### Problem requirements
Every line of the listing below should come back exactly as written, with no images.

• • • •

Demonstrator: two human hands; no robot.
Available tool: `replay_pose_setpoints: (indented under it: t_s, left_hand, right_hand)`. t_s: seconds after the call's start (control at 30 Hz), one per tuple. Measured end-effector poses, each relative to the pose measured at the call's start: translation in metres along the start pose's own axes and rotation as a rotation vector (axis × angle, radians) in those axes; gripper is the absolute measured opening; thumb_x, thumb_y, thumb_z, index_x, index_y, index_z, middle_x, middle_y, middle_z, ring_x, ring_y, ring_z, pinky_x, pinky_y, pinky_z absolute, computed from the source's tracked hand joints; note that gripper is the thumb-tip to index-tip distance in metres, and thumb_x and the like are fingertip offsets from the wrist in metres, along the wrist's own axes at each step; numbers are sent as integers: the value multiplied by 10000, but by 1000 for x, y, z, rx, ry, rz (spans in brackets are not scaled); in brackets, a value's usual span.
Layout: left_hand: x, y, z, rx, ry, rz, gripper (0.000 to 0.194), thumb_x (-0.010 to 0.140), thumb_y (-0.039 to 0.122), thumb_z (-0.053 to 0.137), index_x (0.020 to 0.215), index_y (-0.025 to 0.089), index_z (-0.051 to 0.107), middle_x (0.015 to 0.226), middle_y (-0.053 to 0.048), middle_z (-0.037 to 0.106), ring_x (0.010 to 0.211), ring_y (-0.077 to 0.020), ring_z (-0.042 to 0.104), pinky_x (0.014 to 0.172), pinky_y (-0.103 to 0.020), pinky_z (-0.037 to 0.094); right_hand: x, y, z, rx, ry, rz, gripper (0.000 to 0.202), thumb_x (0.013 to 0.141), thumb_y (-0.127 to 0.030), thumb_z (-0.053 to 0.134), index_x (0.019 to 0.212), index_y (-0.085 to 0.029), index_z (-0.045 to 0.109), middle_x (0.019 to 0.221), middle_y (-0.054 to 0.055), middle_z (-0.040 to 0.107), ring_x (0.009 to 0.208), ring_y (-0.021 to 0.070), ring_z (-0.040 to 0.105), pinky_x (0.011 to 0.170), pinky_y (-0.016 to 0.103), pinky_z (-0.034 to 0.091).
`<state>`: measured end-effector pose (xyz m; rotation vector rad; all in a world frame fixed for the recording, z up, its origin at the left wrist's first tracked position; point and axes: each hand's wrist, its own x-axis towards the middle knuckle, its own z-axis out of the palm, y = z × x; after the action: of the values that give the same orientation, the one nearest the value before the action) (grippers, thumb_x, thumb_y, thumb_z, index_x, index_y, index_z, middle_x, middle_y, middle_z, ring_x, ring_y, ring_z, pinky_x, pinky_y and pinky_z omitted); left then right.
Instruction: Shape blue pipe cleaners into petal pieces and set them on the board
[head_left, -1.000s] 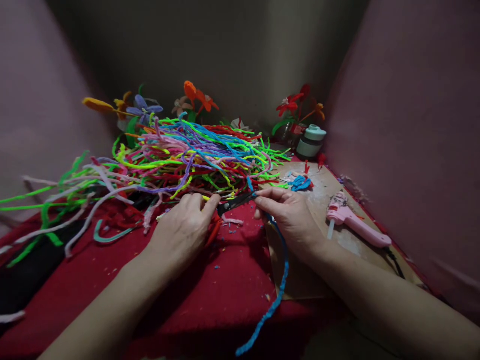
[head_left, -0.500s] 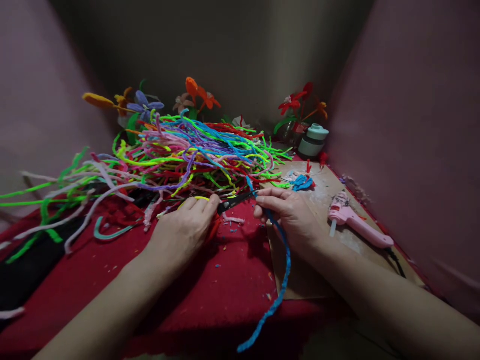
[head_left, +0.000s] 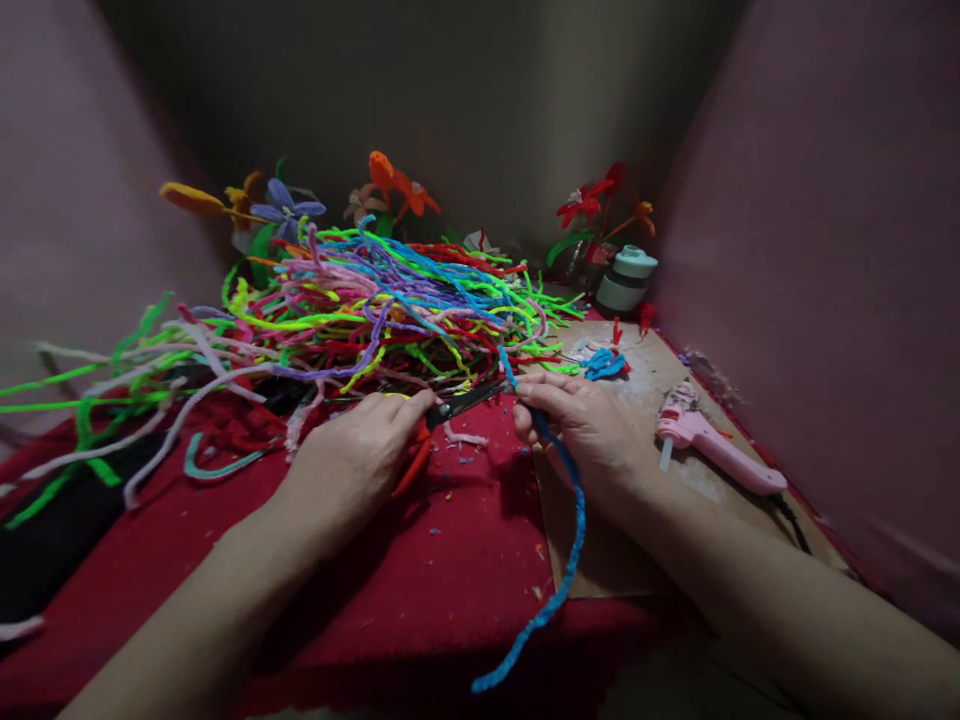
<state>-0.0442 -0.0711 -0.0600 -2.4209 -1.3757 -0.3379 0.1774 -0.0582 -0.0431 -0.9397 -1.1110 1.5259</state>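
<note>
Blue stem [head_left: 577,530] pinched in right hand [head_left: 574,415]; left hand [head_left: 371,440] gripping scissors [head_left: 466,402], blades beside stem.

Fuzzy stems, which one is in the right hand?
The long blue stem: its tail curves down below the right hand, while those in the pile lie unheld.

The fuzzy stem [head_left: 574,540] in my right hand [head_left: 592,425] is bright blue, mottled darker; the scissors [head_left: 465,402] in my left hand [head_left: 360,440] show black blades and orange-red on the handle. Toward eleven o'clock I see a pile [head_left: 405,300] streaked neon green, blue, purple, pink, yellow and red. The cloth [head_left: 465,600] is deep red, flecked blue and orange. At four, the glue gun [head_left: 712,455] is pink; at two, the jar [head_left: 624,290] is pale mint with a dark band.
</note>
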Motion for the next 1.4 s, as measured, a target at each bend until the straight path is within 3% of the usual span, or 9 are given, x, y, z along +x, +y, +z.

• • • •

### Answer for this exercise
Demonstrator: two human hands; no robot.
Available tool: `replay_pose_setpoints: (indented under it: t_s, left_hand, right_hand)`. t_s: seconds after the call's start (control at 30 Hz), one per tuple. Measured end-effector poses, each relative to the pose measured at the call's start: translation in metres along the start pose's own axes and rotation as a rotation vector (axis × angle, radians) in those axes; gripper is the absolute measured opening; thumb_x, thumb_y, thumb_z, index_x, index_y, index_z, middle_x, middle_y, middle_z, ring_x, ring_y, ring_z, pinky_x, pinky_y, pinky_z absolute, computed from the source's tracked hand joints; note that gripper is the thumb-tip to index-tip distance in metres, and thumb_x and the like are fingertip offsets from the wrist in metres, along the wrist's own axes at each step; numbers are sent as integers: the value multiplied by 10000, but by 1000 for x, y, z, rx, ry, rz (spans in brackets are not scaled); in brackets, a value's usual span.
Layout: left_hand: x, y, z, rx, ry, rz, gripper (0.000 to 0.194), thumb_x (-0.010 to 0.140), thumb_y (-0.039 to 0.122), thumb_z (-0.053 to 0.137), index_x (0.020 to 0.215), index_y (-0.025 to 0.089), index_z (-0.051 to 0.107), middle_x (0.015 to 0.226), middle_y (-0.053 to 0.048), middle_z (-0.037 to 0.106), ring_x (0.010 to 0.211), ring_y (-0.077 to 0.020), ring_z (-0.042 to 0.104), pinky_x (0.014 to 0.172), pinky_y (-0.103 to 0.020), pinky_z (-0.037 to 0.094); right_hand: x, y, z, rx, ry, rz, gripper (0.000 to 0.202), thumb_x (0.013 to 0.141), thumb_y (-0.127 to 0.030), thumb_z (-0.053 to 0.134), index_x (0.019 to 0.212), index_y (-0.085 to 0.029), index_z (-0.045 to 0.109), middle_x (0.019 to 0.221), middle_y (-0.054 to 0.055), middle_z (-0.040 to 0.107), ring_x (0.009 to 0.208), ring_y (-0.021 to 0.070), ring_z (-0.040 to 0.105), pinky_x (0.011 to 0.170), pinky_y (-0.016 to 0.103), pinky_z (-0.034 to 0.091).
`<state>`: measured end-effector pose (xyz m; rotation vector rad; all in a world frame fixed for the recording, z up, its origin at the left wrist's first tracked position; point and axes: each hand's wrist, its own x-axis towards the middle knuckle, its own z-axis out of the palm, y = z × x; after the action: of the values that give the same orientation, the one nearest the value before the action) (grippers, thumb_x, thumb_y, thumb_z, index_x, index_y, index_z, middle_x, middle_y, middle_z, ring_x, ring_y, ring_z, pinky_x, pinky_y and pinky_z omitted); left then right.
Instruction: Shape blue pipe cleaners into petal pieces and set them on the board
[head_left, -1.000s] 
[head_left, -0.500s] 
[head_left, +0.000s] 
<state>-0.0442 -0.0711 -0.0600 -2.4209 -1.3757 -0.3379 0.1774 -0.0582 -0.0431 -0.9397 -1.1110 1.5259</state>
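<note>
Blue stem [head_left: 577,530] pinched in right hand [head_left: 574,415]; left hand [head_left: 371,440] gripping scissors [head_left: 466,402], blades beside stem.

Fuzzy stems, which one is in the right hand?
The long blue stem: its tail curves down below the right hand, while those in the pile lie unheld.

The fuzzy stem [head_left: 574,540] in my right hand [head_left: 592,425] is bright blue, mottled darker; the scissors [head_left: 465,402] in my left hand [head_left: 360,440] show black blades and orange-red on the handle. Toward eleven o'clock I see a pile [head_left: 405,300] streaked neon green, blue, purple, pink, yellow and red. The cloth [head_left: 465,600] is deep red, flecked blue and orange. At four, the glue gun [head_left: 712,455] is pink; at two, the jar [head_left: 624,290] is pale mint with a dark band.
</note>
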Motion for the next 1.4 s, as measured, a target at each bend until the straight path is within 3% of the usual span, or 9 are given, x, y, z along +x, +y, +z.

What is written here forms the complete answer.